EXERCISE DESCRIPTION: Every line of the material that includes the word "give" is to be shown.

AVAILABLE RECORDS:

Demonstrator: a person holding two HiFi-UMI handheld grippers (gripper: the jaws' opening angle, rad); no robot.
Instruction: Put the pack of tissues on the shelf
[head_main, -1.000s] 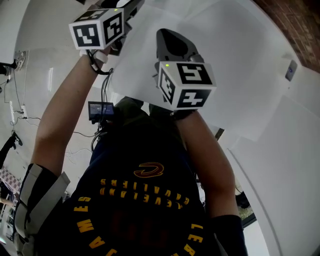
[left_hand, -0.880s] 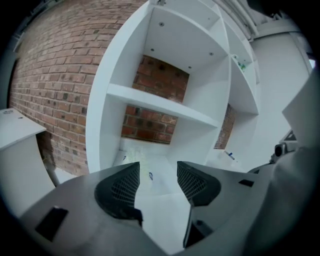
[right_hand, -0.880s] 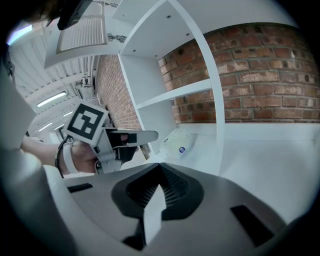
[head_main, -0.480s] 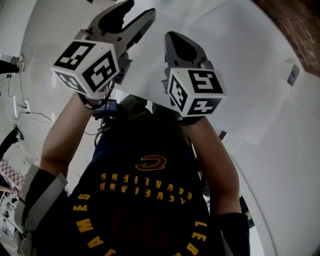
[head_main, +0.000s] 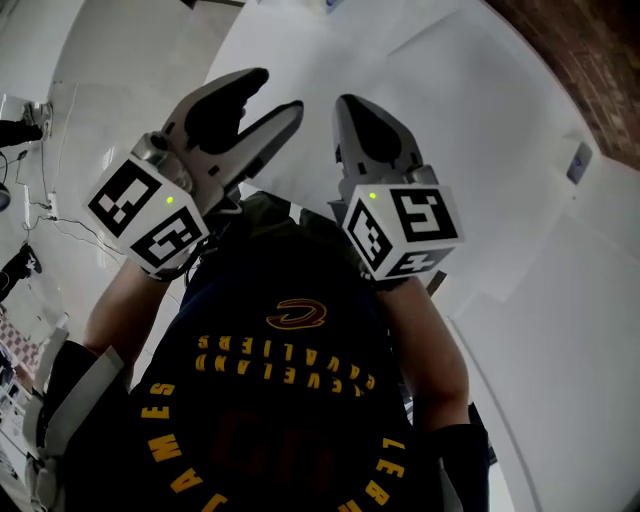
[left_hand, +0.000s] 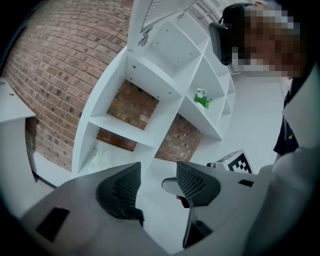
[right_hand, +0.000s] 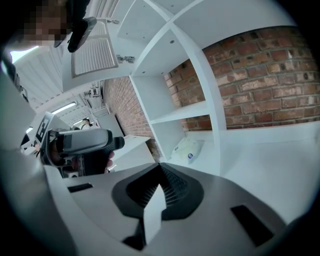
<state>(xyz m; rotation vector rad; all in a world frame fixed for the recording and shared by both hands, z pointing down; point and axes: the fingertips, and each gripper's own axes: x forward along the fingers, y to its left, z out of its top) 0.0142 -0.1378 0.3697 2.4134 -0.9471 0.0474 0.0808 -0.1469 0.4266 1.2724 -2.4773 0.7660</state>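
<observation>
Two grippers: both are held near the body, just in front of the person's dark shirt (head_main: 290, 390), with jaws pointing away toward the far shelving.
Left gripper (left_hand: 157, 182): released. The jaws stand apart and nothing lies between them.
Right gripper (right_hand: 160, 170): clenched. The pads meet tip to tip and hold nothing.
Shelf unit (right_hand: 200, 107): white, with open compartments. It stands far from both grippers.
Pack of tissues (right_hand: 187, 148): lies on the board of a low compartment of the shelf unit, well apart from either gripper.
Plant (left_hand: 201, 98): small and green, in a higher compartment on the right of the left gripper view.
Brick wall (right_hand: 260, 65): farthest element, visible behind the shelf unit and through its open backs.
Recent change: both grippers have come down and back toward the chest, away from the shelving.
Meaning for the task: judged from the pack's position and the empty jaws, the placement looks complete. The present motion reads as a withdrawal, and no further grasp appears necessary.
Difference from the earlier frame: one second ago both marker cubes sat high in the head view, and the left jaws were cut off at the top edge. Now the cubes sit lower and nearer the shirt. The left gripper has moved out to the left, and both jaw pairs show in full.
</observation>
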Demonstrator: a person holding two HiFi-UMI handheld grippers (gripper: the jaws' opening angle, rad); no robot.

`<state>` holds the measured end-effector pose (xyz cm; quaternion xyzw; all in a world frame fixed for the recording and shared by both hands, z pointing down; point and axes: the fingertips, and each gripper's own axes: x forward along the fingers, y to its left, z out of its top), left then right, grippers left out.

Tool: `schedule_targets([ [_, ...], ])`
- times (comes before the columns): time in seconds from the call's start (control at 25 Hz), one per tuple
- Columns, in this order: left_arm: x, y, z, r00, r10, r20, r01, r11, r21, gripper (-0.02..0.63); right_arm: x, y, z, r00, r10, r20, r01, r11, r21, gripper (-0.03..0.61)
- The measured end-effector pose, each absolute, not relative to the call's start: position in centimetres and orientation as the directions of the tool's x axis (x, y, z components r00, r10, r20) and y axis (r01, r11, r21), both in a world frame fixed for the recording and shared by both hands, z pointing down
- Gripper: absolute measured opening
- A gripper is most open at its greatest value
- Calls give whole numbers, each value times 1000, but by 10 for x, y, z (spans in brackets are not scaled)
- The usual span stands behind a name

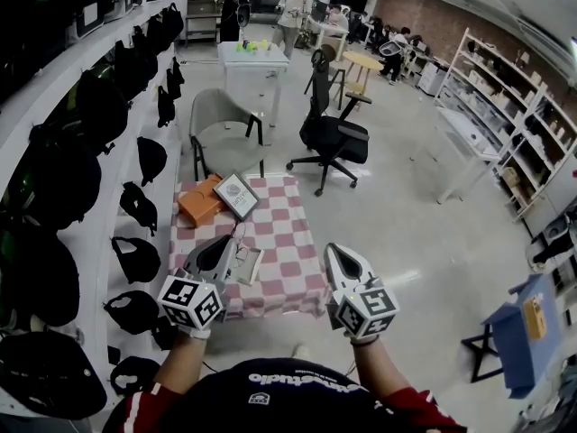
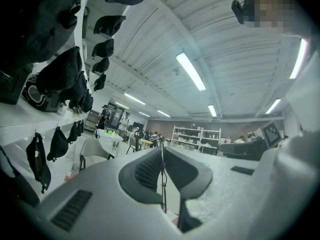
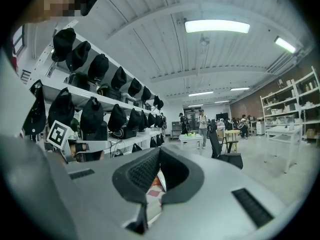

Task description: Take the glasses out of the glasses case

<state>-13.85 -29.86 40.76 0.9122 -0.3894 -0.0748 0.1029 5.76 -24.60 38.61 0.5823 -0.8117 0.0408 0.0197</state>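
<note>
An orange glasses case (image 1: pixel 200 202) lies shut at the far left corner of a small table with a red-and-white checked cloth (image 1: pixel 288 242). No glasses show. My left gripper (image 1: pixel 221 244) hovers level over the table's near left part, its jaws together with nothing between them (image 2: pixel 162 151). The right gripper (image 1: pixel 335 251) is held level at the table's near right edge, also shut and empty (image 3: pixel 159 153). Both are well short of the case. A pale flat object (image 1: pixel 249 265) lies just right of the left gripper; I cannot tell what it is.
A framed marker card (image 1: pixel 236 195) leans beside the case. Behind the table stand a grey chair (image 1: pixel 225 135) and a black office chair (image 1: pixel 334 138). Black caps and bags hang along the left wall (image 1: pixel 81 179). People stand at a far white table (image 1: pixel 254 61).
</note>
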Motion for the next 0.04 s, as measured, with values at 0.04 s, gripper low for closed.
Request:
schedule_targets([
  [0.04, -139, -299, 408, 686, -726, -58, -694, -676, 247, 23, 57, -246, 387, -322, -943, 81, -947, 319, -44, -5],
])
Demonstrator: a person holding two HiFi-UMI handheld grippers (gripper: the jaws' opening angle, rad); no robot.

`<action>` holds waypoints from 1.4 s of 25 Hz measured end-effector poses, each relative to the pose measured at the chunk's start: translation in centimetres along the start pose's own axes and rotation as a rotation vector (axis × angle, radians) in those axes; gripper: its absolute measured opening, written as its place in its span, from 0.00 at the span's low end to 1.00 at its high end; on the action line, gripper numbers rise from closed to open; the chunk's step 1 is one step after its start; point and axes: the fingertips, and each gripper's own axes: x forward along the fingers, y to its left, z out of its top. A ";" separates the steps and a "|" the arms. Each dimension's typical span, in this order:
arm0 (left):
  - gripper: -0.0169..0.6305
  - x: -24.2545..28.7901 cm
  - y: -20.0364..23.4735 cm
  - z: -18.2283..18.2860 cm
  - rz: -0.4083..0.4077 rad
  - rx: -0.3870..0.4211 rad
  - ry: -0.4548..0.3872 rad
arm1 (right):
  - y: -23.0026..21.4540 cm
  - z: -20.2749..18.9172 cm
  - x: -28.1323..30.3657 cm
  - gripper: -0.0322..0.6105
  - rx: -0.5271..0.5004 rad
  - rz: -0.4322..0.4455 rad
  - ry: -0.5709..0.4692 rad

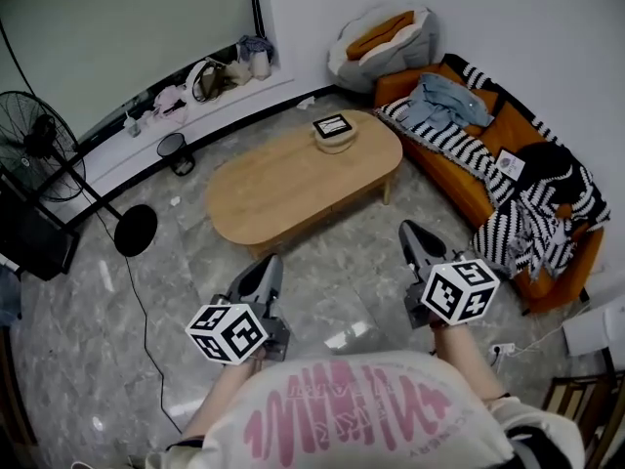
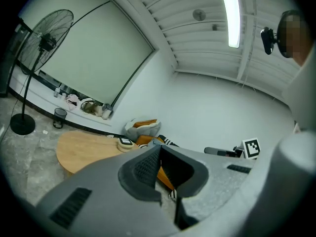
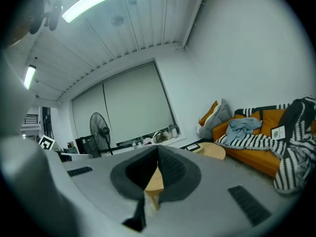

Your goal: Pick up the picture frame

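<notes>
Left grey gripper and right grey gripper, jaws together, hover over marble floor. Black picture frame lies on oval wooden table beside orange sofa, its picture unreadable.

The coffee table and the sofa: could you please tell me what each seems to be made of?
Coffee table: probably light wood or veneer, matt; even tan top without glare. Sofa: smooth orange upholstery, perhaps faux leather; too distant to be sure.

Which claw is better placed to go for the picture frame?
Right, marginally. The picture frame sits far along the table, and the right claw looks slightly closer than the left claw. Both are shut, well short of it.
</notes>
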 end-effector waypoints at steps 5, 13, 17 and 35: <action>0.03 4.9 2.1 -0.7 -0.026 -0.012 0.076 | -3.3 -1.7 2.8 0.06 0.048 -0.055 0.048; 0.03 15.9 6.8 2.6 -0.078 -0.049 0.095 | -8.7 -0.4 11.6 0.06 0.103 -0.116 0.083; 0.03 21.0 9.2 6.8 -0.106 -0.036 0.094 | -9.3 3.4 17.9 0.06 0.127 -0.086 0.059; 0.03 30.1 17.5 16.5 -0.149 -0.030 -0.061 | -10.1 9.9 33.8 0.06 0.051 0.007 -0.016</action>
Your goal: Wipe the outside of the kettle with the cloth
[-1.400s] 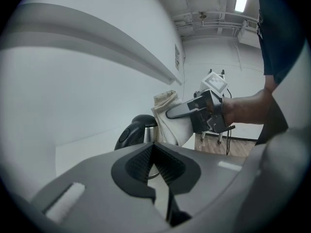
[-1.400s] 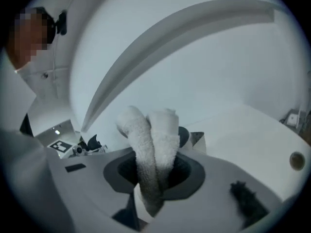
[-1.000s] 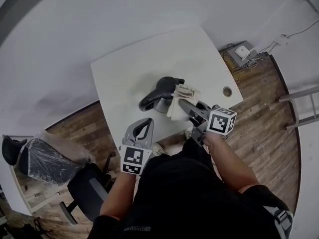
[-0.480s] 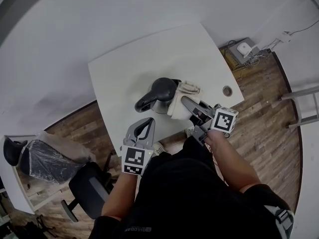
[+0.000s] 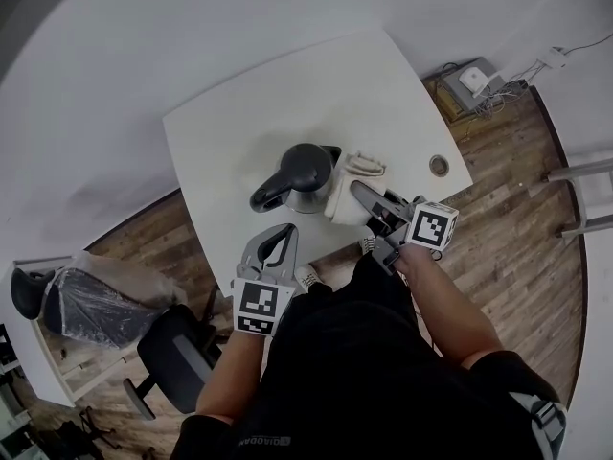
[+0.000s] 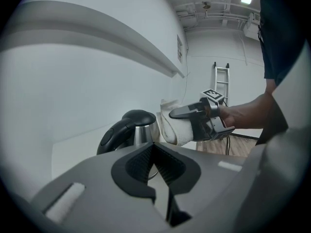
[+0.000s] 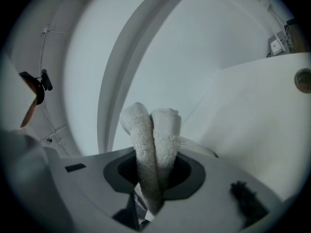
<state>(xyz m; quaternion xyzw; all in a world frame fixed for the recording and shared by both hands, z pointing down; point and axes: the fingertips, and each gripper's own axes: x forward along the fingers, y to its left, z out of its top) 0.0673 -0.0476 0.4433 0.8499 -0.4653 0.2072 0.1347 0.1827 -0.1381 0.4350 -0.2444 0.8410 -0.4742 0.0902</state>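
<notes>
My left gripper (image 5: 277, 234) is at the near table edge with its jaws together and nothing between them; in the left gripper view (image 6: 163, 174) the pads meet. The kettle (image 5: 302, 169) stands upright on the white table (image 5: 220, 137), ahead of that gripper and slightly right, with its black handle on the left and its steel body (image 6: 142, 132) on the right. The cloth (image 5: 346, 186), white and folded, is just beyond my right gripper's tips and lies against the kettle's right side. My right gripper (image 5: 357, 193) is clamped on the cloth; the right gripper view shows two folds of towel (image 7: 151, 144) sticking out between the jaws. A round table hole (image 5: 439, 166) is off to the right of that gripper.
</notes>
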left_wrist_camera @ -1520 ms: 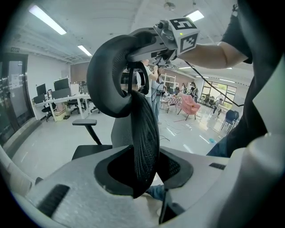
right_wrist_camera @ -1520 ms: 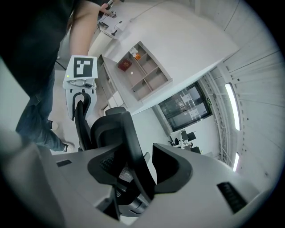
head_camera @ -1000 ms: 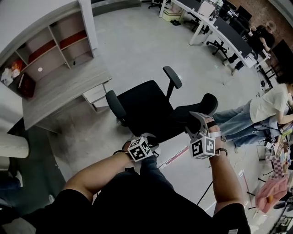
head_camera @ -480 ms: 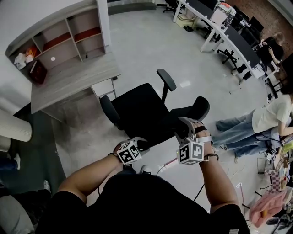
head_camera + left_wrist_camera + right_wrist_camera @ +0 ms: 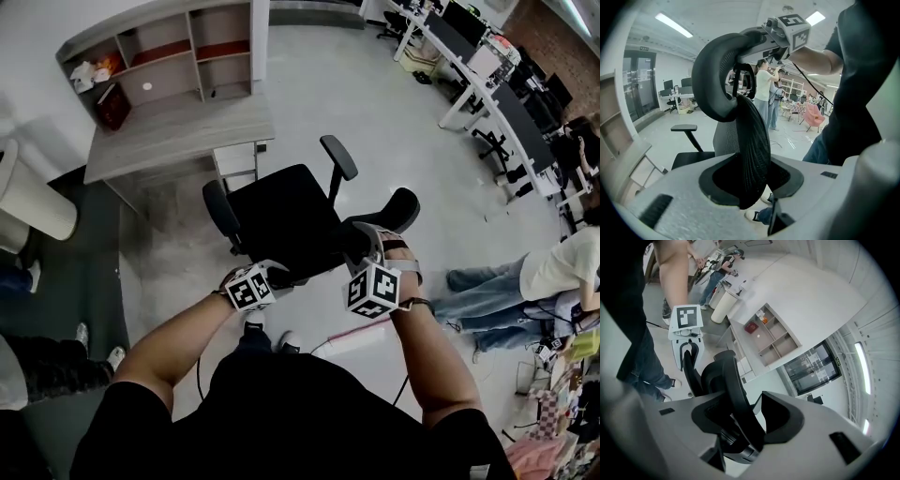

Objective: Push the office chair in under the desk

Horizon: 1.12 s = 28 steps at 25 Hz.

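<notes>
Backrest (image 5: pixel 751 140) of the office chair (image 5: pixel 281 220) is clamped by the left gripper (image 5: pixel 751 185) and right gripper (image 5: pixel 740 423); the chair is set near the desk (image 5: pixel 178 141), not yet under it; an armrest (image 5: pixel 339 157) could be snagged on the desk if pushed unevenly.

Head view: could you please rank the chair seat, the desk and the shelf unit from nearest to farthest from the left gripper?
From the left gripper:
1. Chair seat, just ahead of it.
2. Desk, beyond the seat, upper left.
3. Shelf unit, at the desk's far side.
</notes>
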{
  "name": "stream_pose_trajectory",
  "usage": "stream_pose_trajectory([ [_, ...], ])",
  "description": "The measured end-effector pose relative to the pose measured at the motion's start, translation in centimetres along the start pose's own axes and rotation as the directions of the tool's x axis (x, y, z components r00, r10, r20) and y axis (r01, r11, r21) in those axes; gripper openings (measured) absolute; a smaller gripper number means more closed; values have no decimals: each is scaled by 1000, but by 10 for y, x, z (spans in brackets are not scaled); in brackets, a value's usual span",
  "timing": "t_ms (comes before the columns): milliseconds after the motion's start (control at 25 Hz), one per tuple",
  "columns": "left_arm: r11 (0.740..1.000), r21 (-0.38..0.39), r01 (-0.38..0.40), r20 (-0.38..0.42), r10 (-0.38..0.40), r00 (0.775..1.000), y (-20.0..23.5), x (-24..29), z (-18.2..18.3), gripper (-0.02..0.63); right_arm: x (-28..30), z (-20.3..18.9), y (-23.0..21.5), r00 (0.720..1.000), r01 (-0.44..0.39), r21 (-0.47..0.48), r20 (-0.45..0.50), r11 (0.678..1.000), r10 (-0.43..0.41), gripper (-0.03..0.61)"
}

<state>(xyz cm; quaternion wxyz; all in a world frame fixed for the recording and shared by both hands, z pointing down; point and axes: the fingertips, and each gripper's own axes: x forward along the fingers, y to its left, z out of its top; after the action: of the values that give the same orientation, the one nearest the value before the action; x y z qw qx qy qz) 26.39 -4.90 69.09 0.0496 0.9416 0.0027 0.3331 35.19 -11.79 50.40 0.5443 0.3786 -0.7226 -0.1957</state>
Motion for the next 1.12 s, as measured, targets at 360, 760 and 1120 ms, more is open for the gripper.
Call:
stream_pose_trajectory([
  [360,997,-60,-54,-33,52,998,2,-30,-26,151,5,39,15,999,-47,-21,26,999,48,199],
  [760,990,-112,-82,-53,76,996,-6,-70,-58,156,-1,90,41,993,-83,-46,86,995,87,198],
  [1120,988,-130,-80,-48,75,996,-31,-111,-97,160,-12,139,78,989,-118,-51,83,992,122,198],
])
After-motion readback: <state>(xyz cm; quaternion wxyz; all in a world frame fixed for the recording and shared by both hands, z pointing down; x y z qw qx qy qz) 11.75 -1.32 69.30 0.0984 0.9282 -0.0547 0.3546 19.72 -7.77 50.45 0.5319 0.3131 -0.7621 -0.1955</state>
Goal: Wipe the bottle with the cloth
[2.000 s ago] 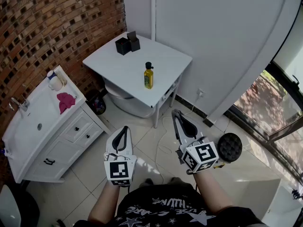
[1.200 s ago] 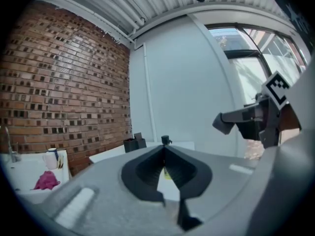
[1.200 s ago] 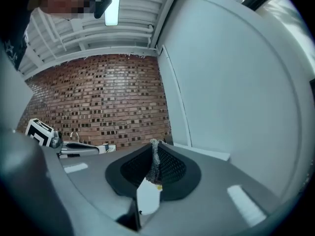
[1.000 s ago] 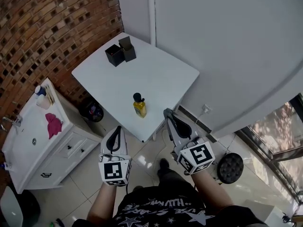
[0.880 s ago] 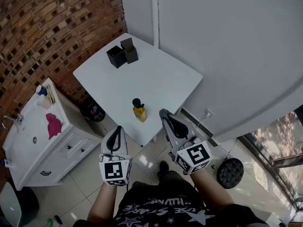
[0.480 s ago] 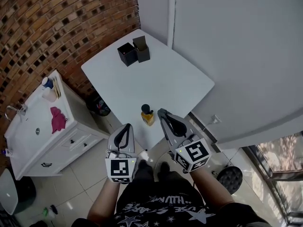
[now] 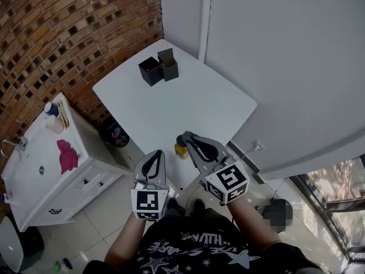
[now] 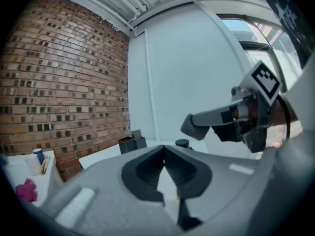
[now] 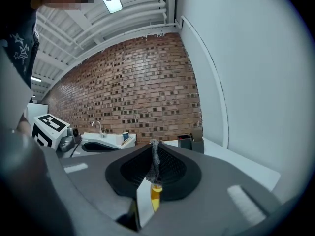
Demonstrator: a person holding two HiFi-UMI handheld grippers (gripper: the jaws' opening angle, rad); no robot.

ANSWER SECTION:
- Calls give whole numbers, each value times 1000, but by 10 for x, y, z (spans in brackets are not scaled)
<state>(xyz cm; quaternion wxyz; all in a world frame fixed for the recording and shared by both hands, z pointing down; point and axes: the fingertips, and each gripper's own axes: x forward along the fingers, y to its left, z out of its top; after the action: of the values that give the same orientation, the one nearest the value before the action; x y z qw qx qy qz) 26.39 -4.90 69.09 0.0496 0.9416 0.0027 0.3331 35.19 -11.79 50.40 0.5443 0.3786 -0.7226 -0.1957</state>

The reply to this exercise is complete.